Honoring Your Gifts!
HSPs are notoriously hard on themselves! It is disheartening to see gal after gal come into my practice for therapy, laden with goodness and gifts and talents, and yet believing that they are worthless in many domains. How does this happen? I believe that having been different/sensitive/unique since very young children, has lent itself to criticism, ridiculing, bullying, outcasting, and feeling ostracized whether self-induced or imposed by external sources. And therefore, they may try everything to do to hide their sensitivity, stuff it down, cover it up or over-compensate for it. They may wish they were someone else and may also become codependent people pleasers (which can set them up for a world of potential heartbreak and even abuse). By the time they are teens or young adults, they are convinced that elements of their personalities are not acceptable nor appreciated, or worse, unloveable.
In therapy, we may also try to bring those rejected parts and voices forward so we can get reacquainted with them. How can we become whole if a large portion of our innate traits are withheld or hidden? How can we not be anxious when trying to repress these parts, or depressed when our psyche believes those parts are wrong or unacceptable?
These are some of the approaches we might invite into therapy in order to fully honor our highly sensitive temperament. My guiding principal for each client is; Joy, Energy and Peace. It is a lofty yet attainable goal.
Photograph by Judy
Step Out of the Darkness
My higher goal is for the knowledge of this trait to spread far and wide so that these extraordinarily sensitive and talented beings are more likely to thrive rather than struggle with their trait. HSPs tend to be deeply creative, artistic, musical, driven, attuned, energized, inordinately kind to others (human and animal-kind) and have much to offer the world. They are much less able to share their gifts when they have burned their candle too low by trying to extinguish or deny this exquisite trait.

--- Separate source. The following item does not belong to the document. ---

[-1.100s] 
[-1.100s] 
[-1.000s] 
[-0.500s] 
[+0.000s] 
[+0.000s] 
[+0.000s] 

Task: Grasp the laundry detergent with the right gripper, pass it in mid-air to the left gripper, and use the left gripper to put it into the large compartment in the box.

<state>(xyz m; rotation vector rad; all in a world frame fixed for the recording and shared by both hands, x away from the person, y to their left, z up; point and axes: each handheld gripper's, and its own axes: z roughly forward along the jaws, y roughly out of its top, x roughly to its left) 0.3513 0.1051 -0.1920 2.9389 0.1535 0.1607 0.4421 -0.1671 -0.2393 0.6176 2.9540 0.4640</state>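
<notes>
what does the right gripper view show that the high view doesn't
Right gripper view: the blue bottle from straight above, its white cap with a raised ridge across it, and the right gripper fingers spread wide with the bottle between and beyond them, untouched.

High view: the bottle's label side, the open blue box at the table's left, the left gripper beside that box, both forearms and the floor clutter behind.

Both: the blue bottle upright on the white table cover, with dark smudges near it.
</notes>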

This website is of a Highly Sensitive therapist and person, calling out to others who are suffering alone in the forest of sensitivity. I am asking more HSPs to step out of the darkness and let the light reveal your beautiful colors, maybe for the first time. Howling to say, “come discover that you belong to a very select pack, and that feeling different is a real thing, and a good thing! Rather than continuing these self-destructive thoughts and behaviors, let’s walk down a new path towards healing — together.”